For at least the better part of a generation, and certainly since COVID, there’s been a huge shift in society to shift the blame off of parents until they are basically blameless for anything their child does.
You see it in schools. Where once a failing grade used to result in disappointment in and consequences for the child, it now results in anger and accusations for the teacher and the school district. “Why did the school allow my child to fail?”
You see it in sports. Where once a lost game was motivation for the child to “practice harder, you’ll get them next time” It’s now motivation for parents to verbally (and sometimes physically) attack coaches and officials. “I can’t believe you’re singling out my kid!”

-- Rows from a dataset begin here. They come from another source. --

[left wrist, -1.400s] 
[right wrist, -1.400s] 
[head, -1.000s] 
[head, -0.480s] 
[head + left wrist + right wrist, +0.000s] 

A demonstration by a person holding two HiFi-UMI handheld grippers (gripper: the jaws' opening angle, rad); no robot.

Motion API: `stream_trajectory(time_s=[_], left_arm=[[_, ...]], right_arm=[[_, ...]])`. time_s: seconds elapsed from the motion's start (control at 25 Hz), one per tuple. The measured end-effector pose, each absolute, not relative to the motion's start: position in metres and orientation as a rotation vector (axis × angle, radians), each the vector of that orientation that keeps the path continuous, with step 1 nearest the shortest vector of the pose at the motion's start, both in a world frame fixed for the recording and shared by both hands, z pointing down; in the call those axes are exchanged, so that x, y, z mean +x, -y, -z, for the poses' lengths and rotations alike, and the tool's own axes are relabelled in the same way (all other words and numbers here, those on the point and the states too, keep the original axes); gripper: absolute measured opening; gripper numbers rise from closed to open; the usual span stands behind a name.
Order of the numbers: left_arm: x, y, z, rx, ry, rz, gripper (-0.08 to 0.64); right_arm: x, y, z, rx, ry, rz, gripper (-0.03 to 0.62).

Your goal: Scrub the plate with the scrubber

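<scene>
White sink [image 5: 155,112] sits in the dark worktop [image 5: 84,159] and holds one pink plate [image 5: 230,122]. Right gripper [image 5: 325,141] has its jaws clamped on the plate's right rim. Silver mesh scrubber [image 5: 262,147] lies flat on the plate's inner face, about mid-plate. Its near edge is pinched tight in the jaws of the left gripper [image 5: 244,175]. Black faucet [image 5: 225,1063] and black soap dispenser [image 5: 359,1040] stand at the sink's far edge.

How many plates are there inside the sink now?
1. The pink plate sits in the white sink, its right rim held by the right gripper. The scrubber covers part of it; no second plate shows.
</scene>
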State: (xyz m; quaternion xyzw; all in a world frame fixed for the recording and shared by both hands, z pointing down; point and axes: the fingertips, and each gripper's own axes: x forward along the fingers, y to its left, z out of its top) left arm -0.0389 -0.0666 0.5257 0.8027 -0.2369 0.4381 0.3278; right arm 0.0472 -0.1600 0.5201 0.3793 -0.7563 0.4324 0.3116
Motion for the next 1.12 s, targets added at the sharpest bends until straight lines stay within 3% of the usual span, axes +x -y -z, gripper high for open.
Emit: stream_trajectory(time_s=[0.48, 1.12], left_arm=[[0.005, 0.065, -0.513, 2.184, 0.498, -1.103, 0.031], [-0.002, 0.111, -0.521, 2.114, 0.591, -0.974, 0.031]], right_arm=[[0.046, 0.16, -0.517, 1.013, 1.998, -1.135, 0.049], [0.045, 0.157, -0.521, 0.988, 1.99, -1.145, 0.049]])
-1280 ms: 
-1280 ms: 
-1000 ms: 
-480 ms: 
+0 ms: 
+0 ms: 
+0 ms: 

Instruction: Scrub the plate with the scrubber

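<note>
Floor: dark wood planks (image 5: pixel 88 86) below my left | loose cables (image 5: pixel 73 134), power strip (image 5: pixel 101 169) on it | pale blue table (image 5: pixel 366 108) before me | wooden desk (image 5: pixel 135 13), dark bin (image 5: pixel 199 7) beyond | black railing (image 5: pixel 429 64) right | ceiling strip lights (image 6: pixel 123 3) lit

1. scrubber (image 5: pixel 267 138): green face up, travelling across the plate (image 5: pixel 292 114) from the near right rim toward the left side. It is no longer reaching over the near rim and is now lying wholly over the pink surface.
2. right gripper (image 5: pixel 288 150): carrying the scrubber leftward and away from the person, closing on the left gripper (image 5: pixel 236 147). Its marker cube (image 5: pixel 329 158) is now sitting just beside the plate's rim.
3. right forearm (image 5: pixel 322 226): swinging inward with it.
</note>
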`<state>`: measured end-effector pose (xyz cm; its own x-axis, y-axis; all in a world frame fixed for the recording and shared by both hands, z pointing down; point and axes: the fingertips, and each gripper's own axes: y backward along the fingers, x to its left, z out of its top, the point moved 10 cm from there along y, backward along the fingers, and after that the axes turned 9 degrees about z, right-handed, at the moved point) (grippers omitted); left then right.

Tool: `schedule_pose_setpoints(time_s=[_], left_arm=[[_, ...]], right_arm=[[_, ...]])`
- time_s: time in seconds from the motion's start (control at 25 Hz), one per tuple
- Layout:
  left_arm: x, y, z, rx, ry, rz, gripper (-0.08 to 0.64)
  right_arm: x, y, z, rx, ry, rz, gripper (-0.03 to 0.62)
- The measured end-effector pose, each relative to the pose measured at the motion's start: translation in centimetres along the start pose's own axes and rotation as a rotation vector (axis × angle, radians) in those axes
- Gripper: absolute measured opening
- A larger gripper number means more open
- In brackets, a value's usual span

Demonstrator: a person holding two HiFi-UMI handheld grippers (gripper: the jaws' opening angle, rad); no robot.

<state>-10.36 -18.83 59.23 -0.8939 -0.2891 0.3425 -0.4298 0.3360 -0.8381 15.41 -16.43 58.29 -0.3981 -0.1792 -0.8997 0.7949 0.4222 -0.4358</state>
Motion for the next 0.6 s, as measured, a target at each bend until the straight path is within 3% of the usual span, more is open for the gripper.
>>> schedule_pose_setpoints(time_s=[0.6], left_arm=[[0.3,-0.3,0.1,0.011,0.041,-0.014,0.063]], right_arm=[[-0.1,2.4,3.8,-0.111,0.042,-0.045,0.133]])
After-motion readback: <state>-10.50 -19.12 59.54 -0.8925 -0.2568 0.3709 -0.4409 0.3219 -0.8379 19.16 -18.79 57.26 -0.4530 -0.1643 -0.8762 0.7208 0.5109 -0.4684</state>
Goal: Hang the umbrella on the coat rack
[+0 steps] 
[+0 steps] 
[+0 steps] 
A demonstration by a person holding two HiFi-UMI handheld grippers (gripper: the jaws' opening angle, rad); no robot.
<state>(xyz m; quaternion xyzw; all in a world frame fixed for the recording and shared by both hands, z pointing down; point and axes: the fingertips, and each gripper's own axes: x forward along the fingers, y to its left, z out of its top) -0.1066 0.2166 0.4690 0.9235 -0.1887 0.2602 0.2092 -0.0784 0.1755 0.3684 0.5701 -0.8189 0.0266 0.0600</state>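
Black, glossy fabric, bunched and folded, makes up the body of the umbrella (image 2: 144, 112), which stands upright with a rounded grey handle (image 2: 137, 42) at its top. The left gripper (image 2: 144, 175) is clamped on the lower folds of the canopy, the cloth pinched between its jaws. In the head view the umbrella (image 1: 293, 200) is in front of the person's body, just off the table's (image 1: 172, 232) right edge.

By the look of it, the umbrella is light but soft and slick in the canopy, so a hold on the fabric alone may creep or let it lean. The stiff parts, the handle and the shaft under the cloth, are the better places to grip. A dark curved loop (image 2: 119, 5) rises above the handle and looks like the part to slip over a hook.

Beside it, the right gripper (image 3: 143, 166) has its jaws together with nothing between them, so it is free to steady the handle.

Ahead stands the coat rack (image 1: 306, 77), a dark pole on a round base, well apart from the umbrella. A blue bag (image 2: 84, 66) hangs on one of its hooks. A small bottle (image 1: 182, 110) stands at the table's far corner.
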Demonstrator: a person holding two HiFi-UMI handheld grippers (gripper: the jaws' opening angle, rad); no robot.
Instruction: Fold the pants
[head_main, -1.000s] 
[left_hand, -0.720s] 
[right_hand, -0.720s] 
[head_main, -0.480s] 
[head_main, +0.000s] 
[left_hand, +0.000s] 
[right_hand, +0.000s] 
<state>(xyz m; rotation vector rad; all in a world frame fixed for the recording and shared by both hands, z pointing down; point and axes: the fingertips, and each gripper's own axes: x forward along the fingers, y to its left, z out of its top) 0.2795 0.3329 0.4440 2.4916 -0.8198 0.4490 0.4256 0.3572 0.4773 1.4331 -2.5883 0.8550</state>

Now, you see it in libraries. Where once reading a raunchy romance instead of the classics resulted (deservedly or not) in shame for the child, “I can’t believe you’re reading that trash!” It’s now the fault of the library, “I can’t believe you have this trash on the shelf!”
I don’t know why we as a society, regardless of party, have decided that parents are in no way responsible for their children’s actions.
SharpHawkeye Thu 11 Dec 3:45 PM
It is easier
to blame someone else for our shortcomings as parents on something or someone else. Politicians do it all the time and it keeps getting most of them re-elected.
bodacious Thu 11 Dec 5:04 PM
Thank you, SharpHawkeye
I also think parents are wise if they let their children start making their own reading decisions when the parents assess that their children are old enough to start making those decisions. And from what I’ve read, social media is far more potentially hazardous to the mental health of children than books, including trashy adult romances.